Companies offering services on the forex market, provide newcomers with possibility to learn the trading terminal functions, by "trading" in demo mode without any risks of losing real money.
"Test of skills" and success of "demo-trading" makes beginner trader to shift to the real trading without losing time of trading on demo account. But more often, expectations exceed reality - real money are getting away from the new "trader". Search for the reasons of it happening concludes on commercial grade articles about the psychology and the fear of losing money. The outcome about "unjustified fear" is really dangerous for the beginner, and the Brokers are pushing to this conclusion, especially in cases when they are market makers for a small time trader. Psychology matters, especially for the emotional people. It is commonly knows and apparent. But it is not the whole truth.
Analysis of the most active currency pairs, shows a match on real and demo accounts. But the quote charts - are not the same as charts that were thought in algebra class at school. To fully understand it , you need to have a degree in math. Yes, traders know the terms like "gap" and "fractal", but not all are thinking in terms of no differentiability of currency pair charts as a time function, and not in one point. The quotes chart is really reminding of Weierstrass function at any timeframe. In practical terms, all of the above is mentioned basically for the trader to not only create a profitable trading algorithm(a strategy), but also to justify its stability in moderate technical sense. For it, strategy needs to be formalized - programming of a so-called robot (advisor, expert) and its tests on the historical data of high quality. When writing an advisor for the purpose of algorithm's performance modelling on historical quotes, it is necessary to establish the conditions to exit the position, without letting stop-losses to take place, for example, upon the news release in the middle of a minute candle (minimal time frame for chart modelling) of high amplitude, because such closing point is not certain - can appear to be inside a gap; in reality, position will be closed with worse quote for a trader. And, this is related to the position opening point on real account with possible re-quote, delay and follow up offer for the worse price.

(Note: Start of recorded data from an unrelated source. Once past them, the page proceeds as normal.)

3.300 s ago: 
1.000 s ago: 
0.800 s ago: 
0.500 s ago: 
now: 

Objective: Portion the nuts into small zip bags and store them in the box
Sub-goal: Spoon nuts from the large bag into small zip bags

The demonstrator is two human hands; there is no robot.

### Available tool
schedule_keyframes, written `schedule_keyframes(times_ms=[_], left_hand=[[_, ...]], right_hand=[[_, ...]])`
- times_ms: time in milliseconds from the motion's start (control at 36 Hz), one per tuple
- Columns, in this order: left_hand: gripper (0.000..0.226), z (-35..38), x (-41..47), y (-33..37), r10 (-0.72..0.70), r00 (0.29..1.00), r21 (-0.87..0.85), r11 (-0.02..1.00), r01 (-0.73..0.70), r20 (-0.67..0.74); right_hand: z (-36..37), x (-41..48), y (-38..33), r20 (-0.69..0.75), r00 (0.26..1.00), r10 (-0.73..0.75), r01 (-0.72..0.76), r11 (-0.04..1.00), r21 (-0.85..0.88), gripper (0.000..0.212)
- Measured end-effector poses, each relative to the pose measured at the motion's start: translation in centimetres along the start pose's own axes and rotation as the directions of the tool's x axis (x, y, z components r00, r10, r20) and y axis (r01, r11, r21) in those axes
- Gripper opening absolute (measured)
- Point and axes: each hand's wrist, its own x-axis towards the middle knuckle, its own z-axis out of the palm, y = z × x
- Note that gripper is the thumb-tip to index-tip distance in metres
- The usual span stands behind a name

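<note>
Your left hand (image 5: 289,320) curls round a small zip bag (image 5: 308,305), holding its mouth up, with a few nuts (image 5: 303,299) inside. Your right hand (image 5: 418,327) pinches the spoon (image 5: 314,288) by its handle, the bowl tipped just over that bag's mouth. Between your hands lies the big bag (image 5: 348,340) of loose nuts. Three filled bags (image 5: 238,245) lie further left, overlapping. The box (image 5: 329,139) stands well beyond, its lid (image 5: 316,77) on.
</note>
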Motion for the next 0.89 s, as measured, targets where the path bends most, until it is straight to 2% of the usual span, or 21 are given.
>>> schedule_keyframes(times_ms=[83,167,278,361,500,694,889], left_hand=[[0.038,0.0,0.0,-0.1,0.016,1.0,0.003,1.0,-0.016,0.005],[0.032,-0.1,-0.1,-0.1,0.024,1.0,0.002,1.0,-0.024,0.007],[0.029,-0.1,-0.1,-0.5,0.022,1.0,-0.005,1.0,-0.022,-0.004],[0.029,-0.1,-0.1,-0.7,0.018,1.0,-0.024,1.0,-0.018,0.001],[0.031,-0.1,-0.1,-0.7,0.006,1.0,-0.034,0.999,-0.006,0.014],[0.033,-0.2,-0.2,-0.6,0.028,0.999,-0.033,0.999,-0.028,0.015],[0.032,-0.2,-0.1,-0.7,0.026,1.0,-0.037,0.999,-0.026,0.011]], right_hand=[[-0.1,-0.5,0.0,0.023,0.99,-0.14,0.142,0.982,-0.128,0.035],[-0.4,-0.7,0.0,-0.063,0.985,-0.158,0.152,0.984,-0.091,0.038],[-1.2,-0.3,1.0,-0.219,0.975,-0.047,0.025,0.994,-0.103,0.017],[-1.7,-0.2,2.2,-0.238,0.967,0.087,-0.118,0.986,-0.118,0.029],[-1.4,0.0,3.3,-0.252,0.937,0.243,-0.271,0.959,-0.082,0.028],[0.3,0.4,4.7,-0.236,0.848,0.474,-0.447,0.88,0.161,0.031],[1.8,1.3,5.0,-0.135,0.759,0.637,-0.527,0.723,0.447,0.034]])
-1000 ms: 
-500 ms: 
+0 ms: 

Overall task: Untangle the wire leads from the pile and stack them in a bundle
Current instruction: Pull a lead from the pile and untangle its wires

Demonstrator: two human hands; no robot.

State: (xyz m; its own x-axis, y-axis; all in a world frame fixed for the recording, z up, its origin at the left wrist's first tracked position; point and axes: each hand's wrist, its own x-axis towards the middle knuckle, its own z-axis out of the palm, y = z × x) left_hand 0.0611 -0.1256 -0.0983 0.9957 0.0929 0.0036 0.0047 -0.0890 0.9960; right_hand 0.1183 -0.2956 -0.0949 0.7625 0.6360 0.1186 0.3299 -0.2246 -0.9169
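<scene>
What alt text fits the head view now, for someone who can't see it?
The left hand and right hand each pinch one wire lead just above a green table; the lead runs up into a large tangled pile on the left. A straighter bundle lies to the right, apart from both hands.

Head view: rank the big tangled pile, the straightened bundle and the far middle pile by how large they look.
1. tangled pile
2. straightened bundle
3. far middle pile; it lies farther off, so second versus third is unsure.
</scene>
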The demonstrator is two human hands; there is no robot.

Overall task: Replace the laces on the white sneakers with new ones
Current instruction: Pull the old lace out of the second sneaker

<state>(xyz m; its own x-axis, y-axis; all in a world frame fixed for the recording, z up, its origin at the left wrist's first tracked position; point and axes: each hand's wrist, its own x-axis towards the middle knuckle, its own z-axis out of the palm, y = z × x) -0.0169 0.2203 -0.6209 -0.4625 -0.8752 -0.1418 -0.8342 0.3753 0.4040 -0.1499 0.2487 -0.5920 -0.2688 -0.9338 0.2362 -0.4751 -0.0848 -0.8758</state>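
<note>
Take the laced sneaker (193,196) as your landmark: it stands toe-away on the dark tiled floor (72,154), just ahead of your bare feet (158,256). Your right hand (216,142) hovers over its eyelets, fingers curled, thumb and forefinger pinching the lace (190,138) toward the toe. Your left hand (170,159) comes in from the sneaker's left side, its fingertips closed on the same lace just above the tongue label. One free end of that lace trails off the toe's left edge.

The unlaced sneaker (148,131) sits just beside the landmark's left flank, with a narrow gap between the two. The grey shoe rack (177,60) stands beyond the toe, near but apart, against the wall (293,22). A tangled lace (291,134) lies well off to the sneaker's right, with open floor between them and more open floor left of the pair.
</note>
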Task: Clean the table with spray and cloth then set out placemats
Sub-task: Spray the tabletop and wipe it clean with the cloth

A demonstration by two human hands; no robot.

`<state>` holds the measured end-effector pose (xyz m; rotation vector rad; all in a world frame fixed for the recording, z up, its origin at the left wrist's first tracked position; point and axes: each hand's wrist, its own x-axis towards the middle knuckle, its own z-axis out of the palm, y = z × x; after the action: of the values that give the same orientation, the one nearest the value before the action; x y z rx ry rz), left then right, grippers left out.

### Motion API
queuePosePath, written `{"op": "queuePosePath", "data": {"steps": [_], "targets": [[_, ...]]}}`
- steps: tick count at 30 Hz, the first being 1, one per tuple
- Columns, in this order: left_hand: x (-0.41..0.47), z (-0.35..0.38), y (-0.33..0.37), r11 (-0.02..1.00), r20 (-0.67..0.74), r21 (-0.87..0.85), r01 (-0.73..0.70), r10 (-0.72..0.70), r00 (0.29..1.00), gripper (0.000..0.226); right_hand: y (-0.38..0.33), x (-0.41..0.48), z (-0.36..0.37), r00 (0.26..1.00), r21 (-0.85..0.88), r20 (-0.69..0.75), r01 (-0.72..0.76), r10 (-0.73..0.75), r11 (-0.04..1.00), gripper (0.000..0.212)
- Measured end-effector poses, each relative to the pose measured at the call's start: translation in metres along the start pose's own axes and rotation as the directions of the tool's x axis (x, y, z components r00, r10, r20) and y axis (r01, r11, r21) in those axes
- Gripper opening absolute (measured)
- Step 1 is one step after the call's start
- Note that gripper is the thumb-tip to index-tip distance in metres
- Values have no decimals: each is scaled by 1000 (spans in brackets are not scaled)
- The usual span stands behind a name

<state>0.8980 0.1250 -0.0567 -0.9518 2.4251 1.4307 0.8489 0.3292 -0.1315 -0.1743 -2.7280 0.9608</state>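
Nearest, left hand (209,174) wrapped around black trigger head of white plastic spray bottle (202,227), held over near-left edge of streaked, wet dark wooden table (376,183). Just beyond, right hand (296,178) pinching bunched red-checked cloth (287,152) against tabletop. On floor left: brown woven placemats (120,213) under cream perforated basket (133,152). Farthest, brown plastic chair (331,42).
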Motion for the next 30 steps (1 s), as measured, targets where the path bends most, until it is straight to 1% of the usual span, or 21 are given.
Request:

But even if the trading algorithm passed the tests of modelling, it can only be suitable for practical use only if math expectancy is exceeding the spread of a market maker. Exceeded math expectancy - a sign of a profitable strategy. It is recommended, that only past quality tests on "history", algorithm can be tried in practice on real trading account with the risk of real money. The drawdown must be controlled, if it exceeds maximal historical drawdown, use of the algorithm should be stopped, model the algorithms performance on the new historical data, and to review the outcome. As the record drawdown is a sign of quality changes in the market, rendering the strategy useless for the long term. So it is recommended for the trader to have more than one strategy in favor - as diversity is a good thing.